__Task__
Find every line of the listing below where "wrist" appears, and copy it.
--- Data block Enclosed Below ---
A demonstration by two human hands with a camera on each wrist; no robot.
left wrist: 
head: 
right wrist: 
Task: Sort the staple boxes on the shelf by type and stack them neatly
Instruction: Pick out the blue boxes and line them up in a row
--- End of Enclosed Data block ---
__Exercise solution__
A demonstration by two human hands with a camera on each wrist; no robot.
left wrist: 
right wrist: 

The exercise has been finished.